Malgré l'engagement affiché par l'Union Européenne d'atteindre l'indépendance énergétique et de cesser progressivement ses achats de ressources russes, les données statistiques couvrant la période de janvier à septembre 2025 révèlent des comportements divergents parmi les États membres. Le volume total des acquisitions de gaz naturel et de pétrole auprès de la Russie durant cette période s'est élevé à 11,4 milliards d'euros. Bien que ce chiffre marque une diminution de 21% par rapport à la même période en 2024, signalant une diversification globale des approvisionnements, cette tendance générale masque des réalités nationales complexes.
Une analyse approfondie met en lumière le fait que sept pays de l'UE ont, contre toute attente, accru leurs achats en valeur monétaire par rapport à l'année précédente. Ce groupe inclut des nations qui se sont traditionnellement montrées très favorables au soutien de l'Ukraine. La France, par exemple, a vu ses achats augmenter de 40%, atteignant un montant de 2,2 milliards d'euros. Les Pays-Bas ont enregistré une hausse encore plus marquée de 72%, portant leurs dépenses à 498 millions d'euros.
L'augmentation la plus spectaculaire concerne le Portugal, avec un bond de 167%. D'autres hausses notables ont été observées en Croatie (+55%), en Roumanie (+57%) et en Belgique (+3%). Ces chiffres soulignent un paradoxe dans la mise en œuvre des politiques énergétiques du bloc, où les objectifs collectifs se heurtent aux impératifs nationaux et logistiques.
Les justifications derrière ces augmentations localisées illustrent la complexité des réalités opérationnelles et réglementaires actuelles. Le ministère belge de l'Énergie a expliqué que cette croissance était due à la nécessité de se conformer aux nouvelles règles de sanctions interdisant la revente de gaz naturel acheminé par gazoduc (TTP). Cette interdiction oblige les pays à stocker le gaz sur leur territoire au lieu de le transborder sur des navires. Les autorités françaises, quant à elles, ont évoqué la couverture des besoins de clients situés dans d'autres pays, notamment le réacheminement d'une partie des importations russes vers l'Allemagne. Un représentant de SEFE, qui gère une partie du réseau de transport de gaz allemand, a confirmé la réception de gaz russe transitant par la France et la Belgique.

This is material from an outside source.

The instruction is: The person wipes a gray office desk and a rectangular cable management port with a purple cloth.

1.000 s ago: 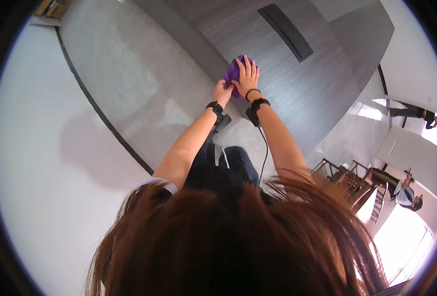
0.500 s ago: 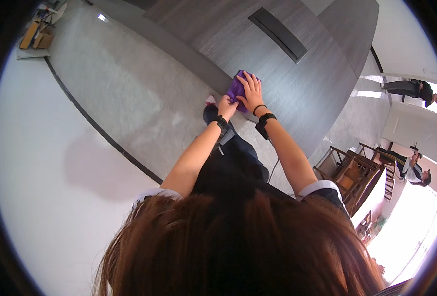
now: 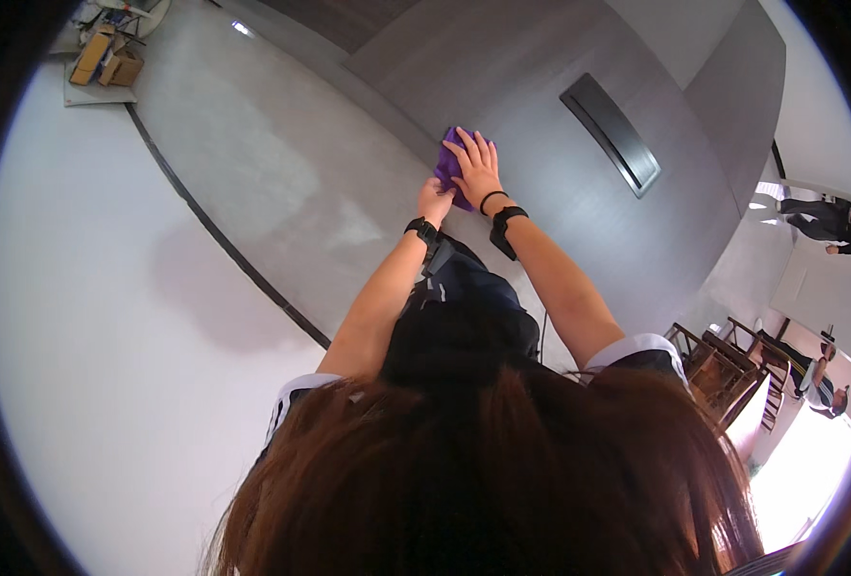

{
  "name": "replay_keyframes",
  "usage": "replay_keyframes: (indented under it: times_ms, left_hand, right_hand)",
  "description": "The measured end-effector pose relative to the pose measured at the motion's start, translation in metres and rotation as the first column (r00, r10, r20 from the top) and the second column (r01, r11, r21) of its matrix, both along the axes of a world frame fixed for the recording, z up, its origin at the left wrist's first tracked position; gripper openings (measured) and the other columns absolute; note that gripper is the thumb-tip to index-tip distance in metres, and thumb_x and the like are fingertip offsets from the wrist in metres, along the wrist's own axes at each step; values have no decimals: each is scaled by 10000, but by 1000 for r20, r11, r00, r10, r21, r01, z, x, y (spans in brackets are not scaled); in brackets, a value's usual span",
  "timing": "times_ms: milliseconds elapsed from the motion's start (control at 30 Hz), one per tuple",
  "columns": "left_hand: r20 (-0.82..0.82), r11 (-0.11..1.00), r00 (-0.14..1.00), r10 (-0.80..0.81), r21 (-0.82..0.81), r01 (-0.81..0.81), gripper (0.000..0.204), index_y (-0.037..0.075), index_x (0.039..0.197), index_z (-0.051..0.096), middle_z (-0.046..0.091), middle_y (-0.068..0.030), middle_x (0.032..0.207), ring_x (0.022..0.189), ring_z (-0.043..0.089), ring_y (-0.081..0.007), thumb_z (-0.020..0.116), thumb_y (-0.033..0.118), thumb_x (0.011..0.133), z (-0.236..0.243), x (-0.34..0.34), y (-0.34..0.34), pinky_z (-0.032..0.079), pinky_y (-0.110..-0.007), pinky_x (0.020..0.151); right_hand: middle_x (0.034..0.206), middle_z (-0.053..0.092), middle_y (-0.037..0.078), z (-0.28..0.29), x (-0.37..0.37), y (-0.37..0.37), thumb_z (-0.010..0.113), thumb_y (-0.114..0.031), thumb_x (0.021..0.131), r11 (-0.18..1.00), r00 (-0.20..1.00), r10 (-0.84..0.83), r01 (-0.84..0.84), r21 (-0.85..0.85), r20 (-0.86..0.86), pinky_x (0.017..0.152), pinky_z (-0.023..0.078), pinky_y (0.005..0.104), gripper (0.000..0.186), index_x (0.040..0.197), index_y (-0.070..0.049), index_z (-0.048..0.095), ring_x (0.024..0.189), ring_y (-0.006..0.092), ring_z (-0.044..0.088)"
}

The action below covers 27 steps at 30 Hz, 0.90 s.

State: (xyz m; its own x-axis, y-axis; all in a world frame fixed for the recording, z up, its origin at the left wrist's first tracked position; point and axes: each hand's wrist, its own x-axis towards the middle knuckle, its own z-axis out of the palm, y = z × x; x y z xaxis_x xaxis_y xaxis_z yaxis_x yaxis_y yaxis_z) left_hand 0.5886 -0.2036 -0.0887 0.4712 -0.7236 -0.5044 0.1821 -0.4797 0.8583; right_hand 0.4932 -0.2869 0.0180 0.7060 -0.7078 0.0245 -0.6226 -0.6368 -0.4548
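Observation:
A purple cloth lies against the edge of the grey wood-grain table. My right hand rests flat on top of it, fingers stretched out and slightly spread. At the cloth's near left corner, my left hand is closed on it, the fingertips partly hidden. Both of my wrists wear black bands.
A long dark panel is set into the tabletop. Cardboard boxes stand at the far left, by a white wall. Wooden chairs are at the right, with two people beyond.
The view has shifted, so the table panel, chairs and boxes sit farther right. My two hands remain on the cloth at the table's edge, now farther along from the panel.

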Motion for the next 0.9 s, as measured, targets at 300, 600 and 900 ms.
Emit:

Ces augmentations suscitent de vives critiques, surtout si l'on considère le contexte financier global. Depuis 2022, l'importation cumulée d'énergie russe par l'UE a dépassé les 213 milliards d'euros, tandis que l'aide apportée à l'Ukraine s'élève à 167 milliards d'euros. Des experts, à l'instar de Vaibhav Raghunandan du CREA, qualifient cette situation de « forme d'auto-sabotage », arguant que les revenus générés par la vente d'énergie servent indirectement à financer les opérations militaires. Néanmoins, les ambassadeurs de l'UE ont récemment trouvé un accord sur un plan visant l'arrêt complet des importations de gaz et de pétrole russes d'ici 2028, plan qui doit être formellement approuvé le 20 octobre.
Ce plan ambitieux prévoit l'interdiction de la conclusion de nouveaux contrats gaziers à partir de janvier 2026, et l'arrêt total de toutes les livraisons dès janvier 2028. Cependant, le gouvernement néerlandais a souligné que tant que ces propositions n'étaient pas intégrées à la législation européenne, il lui était impossible de bloquer les contrats existants. Parallèlement, le nouveau paquet de sanctions en discussion pourrait inclure une interdiction anticipée de l'importation de gaz naturel liquéfié (GNL) russe, potentiellement dès janvier 2027. La situation est d'autant plus complexe que l'Allemagne est soumise à des contrats de GNL à long terme qui n'offrent aucune clause de résiliation anticipée, tandis que l'Estonie, par contraste, a décidé d'interdire totalement l'importation de gaz naturel russe à compter de 2026. Ces divergences illustrent la difficulté à trouver un dénominateur commun au sein du bloc.